BEGIN

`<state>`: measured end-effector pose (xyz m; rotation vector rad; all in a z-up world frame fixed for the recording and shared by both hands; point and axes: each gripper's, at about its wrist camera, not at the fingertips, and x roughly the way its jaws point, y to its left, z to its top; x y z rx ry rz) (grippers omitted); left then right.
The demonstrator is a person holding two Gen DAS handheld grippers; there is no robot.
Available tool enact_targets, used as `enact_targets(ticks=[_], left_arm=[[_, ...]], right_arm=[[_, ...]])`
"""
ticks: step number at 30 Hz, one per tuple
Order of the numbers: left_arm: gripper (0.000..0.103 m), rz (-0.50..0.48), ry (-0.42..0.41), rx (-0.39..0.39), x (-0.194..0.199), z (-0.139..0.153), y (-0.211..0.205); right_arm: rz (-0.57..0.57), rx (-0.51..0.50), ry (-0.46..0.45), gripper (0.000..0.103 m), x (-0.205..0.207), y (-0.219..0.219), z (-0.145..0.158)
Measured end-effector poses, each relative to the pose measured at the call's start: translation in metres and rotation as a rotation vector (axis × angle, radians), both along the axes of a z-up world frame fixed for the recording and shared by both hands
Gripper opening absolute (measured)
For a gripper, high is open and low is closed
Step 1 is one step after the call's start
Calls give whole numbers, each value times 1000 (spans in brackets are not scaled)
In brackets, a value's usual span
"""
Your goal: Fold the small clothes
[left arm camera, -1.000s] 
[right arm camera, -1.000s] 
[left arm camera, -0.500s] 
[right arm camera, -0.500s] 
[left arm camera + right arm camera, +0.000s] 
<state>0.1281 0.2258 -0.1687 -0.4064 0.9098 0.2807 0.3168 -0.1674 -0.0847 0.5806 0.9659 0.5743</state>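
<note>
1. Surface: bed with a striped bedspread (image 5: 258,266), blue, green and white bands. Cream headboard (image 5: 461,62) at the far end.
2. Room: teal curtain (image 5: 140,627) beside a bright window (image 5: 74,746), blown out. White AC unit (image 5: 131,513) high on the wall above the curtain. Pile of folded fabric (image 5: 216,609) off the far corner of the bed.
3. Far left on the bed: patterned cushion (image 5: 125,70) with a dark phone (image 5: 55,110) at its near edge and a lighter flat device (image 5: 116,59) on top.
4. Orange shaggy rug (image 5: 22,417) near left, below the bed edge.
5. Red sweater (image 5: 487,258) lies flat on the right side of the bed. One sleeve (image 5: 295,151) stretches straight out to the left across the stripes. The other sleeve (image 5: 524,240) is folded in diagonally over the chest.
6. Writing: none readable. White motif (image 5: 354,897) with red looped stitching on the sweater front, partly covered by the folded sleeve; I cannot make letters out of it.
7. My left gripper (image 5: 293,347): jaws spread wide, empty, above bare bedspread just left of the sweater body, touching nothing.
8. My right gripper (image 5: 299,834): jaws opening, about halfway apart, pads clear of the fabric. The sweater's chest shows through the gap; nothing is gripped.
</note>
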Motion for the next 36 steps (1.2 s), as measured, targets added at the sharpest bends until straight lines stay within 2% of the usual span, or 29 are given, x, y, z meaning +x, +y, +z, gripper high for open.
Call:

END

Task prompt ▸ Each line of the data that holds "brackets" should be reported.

Exercise response ▸
Calls give whole numbers, each value times 1000 (spans in brackets are not scaled)
In brackets, a value's usual span

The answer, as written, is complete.